Christians are bad tippers. At least that’s what the Internet is telling us these days.
I’ve never worked as a waiter or host at a restaurant, so I can only take the word of those who have. And they’re saying that Sunday is the worst time for tips, and that the church crowd is stingy and mean. Actually, it’s an accusation that’s been around for many years, long before the Internet; I remember hearing it repeated by preachers when I was a kid.
A few Christian bloggers have responded quite strongly to the “Christians are bad tippers” concept. I’ve seen a few articles to this effect: “How dare we claim the name of Jesus Christ when we only tip 5% or (gasp!) not at all!”
Fair enough. Stingy people probably don’t represent Jesus as well as they (we?) could.
But…what if the very same attitude that motivates us to publicly shame our fellow Christians is also responsible for poor tipping? Let me explain.
When you are tempted to tip poorly, what is your reasoning? You probably feel on some level that the server doesn’t deserve your money, right? Perhaps he or she failed to serve you well. Or maybe you just don’t think the whole tipping system makes any sense. These people should just be paid a decent salary to begin with. So you give a measly tip as a way to punish the server, or the restaurant owner, or the entire industry.
But generosity springs from a heart of grace and kindness. Generosity requires, at times, that I give people the benefit of the doubt. True generosity means that sometimes I give a good tip despite the performance of the server or the flaws in the restaurant business. That’s actually what gracious generosity entails.
Those who receive grace and generosity are more likely to extend grace and generosity.
So let me make the connection explicitly now. How does the attitude that publicly shames bad Christian tippers create the very problem we hope to destroy? By communicating that our value in God’s economy is based upon our performance! We continue to perpetuate the lie that something like the size of a restaurant tip separates “good” Christians from “bad” Christians.
“Are you saying it’s OK for Christians to tip poorly?” Of course not. I’m just saying there’s a better way to address it. Instead of grabbing the nearest blunt instrument with which to beat our fellow believers, what if we consistently told them about the lavish generosity and grace of Jesus Christ? For that matter, what if we actually showed the grace of Jesus even to bad tippers?
We can be generous because God was so generous toward us! We aren’t generous because we’re afraid somebody will disapprove – the server, some blogger, our pastor. We’re generous because God has lavished His love on us.

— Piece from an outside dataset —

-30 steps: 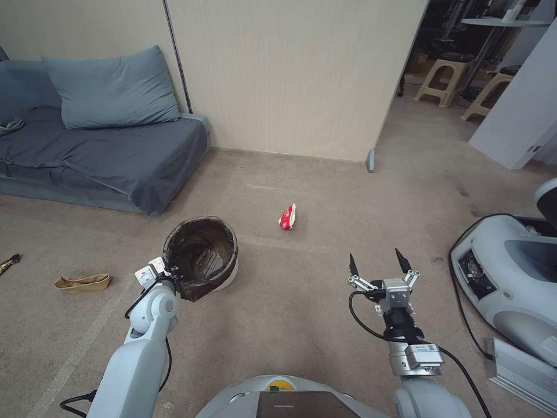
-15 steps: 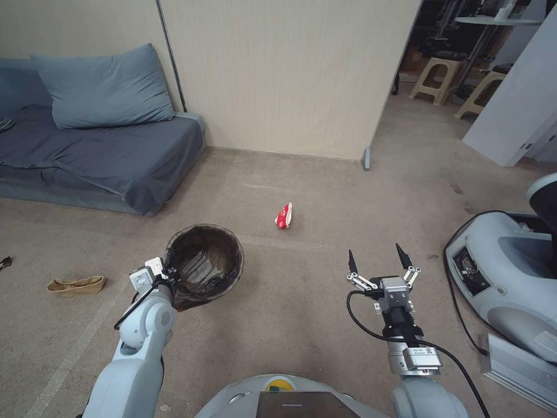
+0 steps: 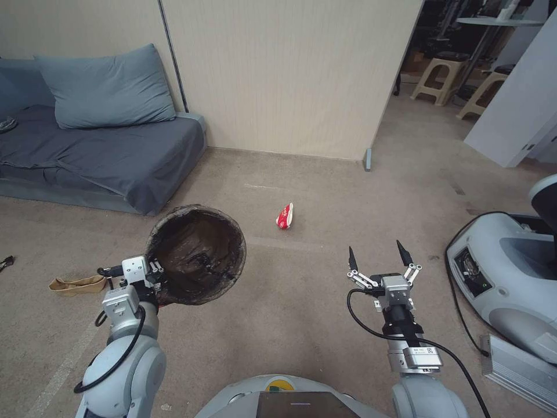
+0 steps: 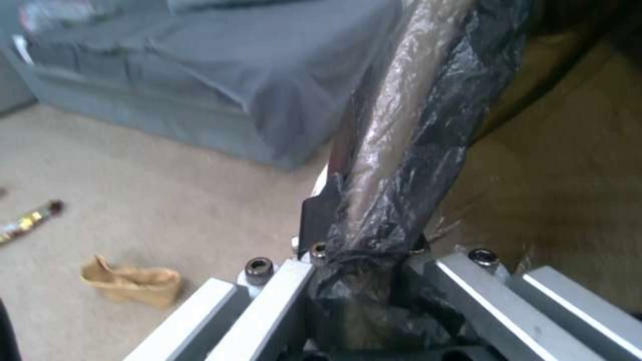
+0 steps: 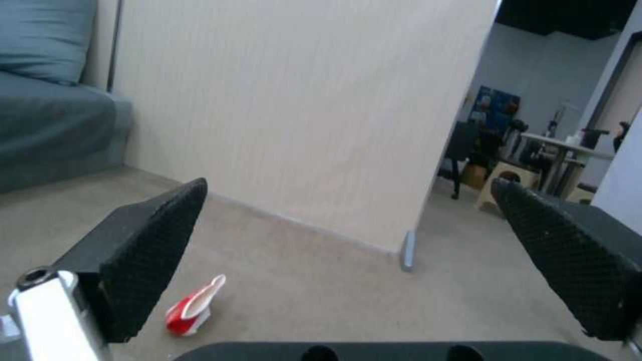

So the next time you see or hear about a fellow Christian giving a lousy tip, try a new approach. Leave a good tip on the other person’s behalf! If you walk by the table and see a fifty-cent tip for a twenty-dollar meal, why not drop five dollars on the table? Don’t do it because it makes you a good boy or girl. Do it because that represents the generous heart of God.
Don’t bother to take a picture of the lousy tip and post it on Facebook with a scathing response. Instead, just right the wrong. After all, that’s what Jesus did for us, isn’t it? He walked by and saw how pathetic our little offerings were, how utterly weak and inadequate our attempts at goodness and righteousness. And He decided to go ahead and pay the tab for us.
And if you need to do so, in the context of your (real life) friendship with a bad Christian tipper, explain why you do what you do. Explain that the mercy and grace of Christ extends to the worst of waiters, the poorest of tippers, and the vilest of sinners.